* DATA BLOCK
====

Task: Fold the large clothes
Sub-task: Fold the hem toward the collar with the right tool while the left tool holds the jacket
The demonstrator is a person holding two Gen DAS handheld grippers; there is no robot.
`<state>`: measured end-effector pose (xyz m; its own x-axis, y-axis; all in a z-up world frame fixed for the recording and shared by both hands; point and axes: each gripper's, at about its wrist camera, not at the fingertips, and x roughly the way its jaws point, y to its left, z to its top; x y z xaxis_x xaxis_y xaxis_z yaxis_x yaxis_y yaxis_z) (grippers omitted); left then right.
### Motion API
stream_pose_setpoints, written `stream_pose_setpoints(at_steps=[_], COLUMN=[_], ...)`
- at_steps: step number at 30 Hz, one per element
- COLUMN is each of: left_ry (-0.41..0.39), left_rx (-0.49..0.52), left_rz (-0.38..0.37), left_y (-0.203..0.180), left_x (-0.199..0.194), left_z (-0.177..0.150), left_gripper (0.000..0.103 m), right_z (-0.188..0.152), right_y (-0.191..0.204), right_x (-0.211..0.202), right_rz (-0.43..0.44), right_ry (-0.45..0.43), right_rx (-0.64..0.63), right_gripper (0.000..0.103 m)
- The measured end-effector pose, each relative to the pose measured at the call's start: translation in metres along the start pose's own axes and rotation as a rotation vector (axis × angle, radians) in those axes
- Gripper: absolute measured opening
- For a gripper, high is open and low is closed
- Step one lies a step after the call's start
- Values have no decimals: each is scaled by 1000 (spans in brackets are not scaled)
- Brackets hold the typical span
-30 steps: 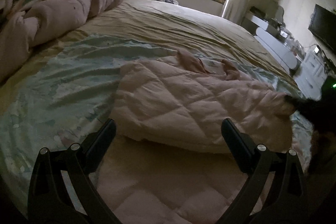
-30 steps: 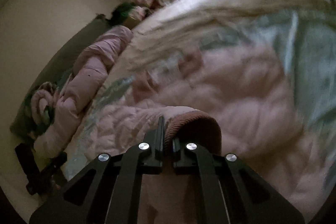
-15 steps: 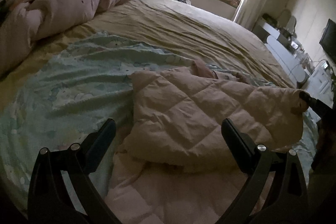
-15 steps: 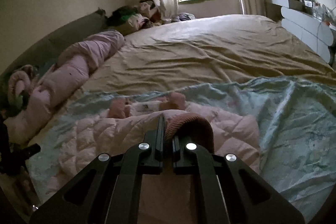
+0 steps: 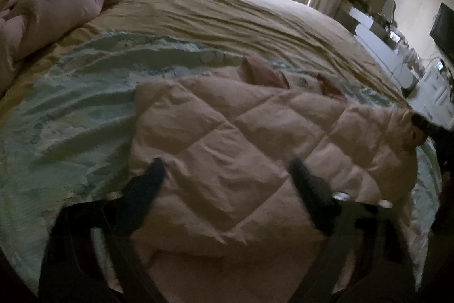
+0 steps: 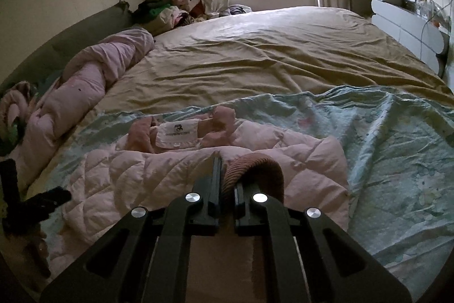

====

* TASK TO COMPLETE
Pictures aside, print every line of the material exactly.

* WRITTEN ANSWER
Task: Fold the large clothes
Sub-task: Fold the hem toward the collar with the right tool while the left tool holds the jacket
The demonstrator is a person holding two Gen DAS handheld grippers; there is no robot.
`<state>`: measured end-effector pose (xyz m; its own x-axis, y-axis; all in a z-up world frame fixed for the recording and shared by both hands; point and axes: each gripper's, at about its wrist camera, not at the fingertips, and x roughly the way its jaws point, y to its left, z to its top; x y z xaxis_x xaxis_y xaxis_z yaxis_x yaxis_y yaxis_z) (grippers omitted); left then right.
### Motion API
stream_pose_setpoints, written `stream_pose_setpoints(at_steps=[_], COLUMN=[_], ...)`
- at_steps: step number at 30 Hz, one per element
- COLUMN is each of: left_ry (-0.41..0.39), left_rx (-0.49..0.52), left_rz (-0.38..0.37), left_y (-0.203..0.180), left_x (-0.199..0.194), left_z (-0.177..0.150), left_gripper (0.000..0.103 m), right_z (-0.188..0.152), right_y (-0.191..0.204), right_x (-0.211..0.202), right_rz (-0.43..0.44), right_ry (-0.45..0.43), right_rx (-0.64..0.63), right_gripper (0.000..0.103 m)
- The measured end-effector pose, each relative to the pose measured at the call's start: translation in metres along the start pose's own axes and rotation as a rotation vector (axis × angle, radians) in those axes
- Gripper: absolute measured opening
- For a gripper, high is open and low is closed
- Step one lies a step after the call's start
- Values have no decimals: each is scaled by 1000 (spans in brackets are not scaled)
- Brackets hold the typical span
-30 steps: 
-30 steps: 
-15 steps: 
-15 steps: 
+0 steps: 
+0 steps: 

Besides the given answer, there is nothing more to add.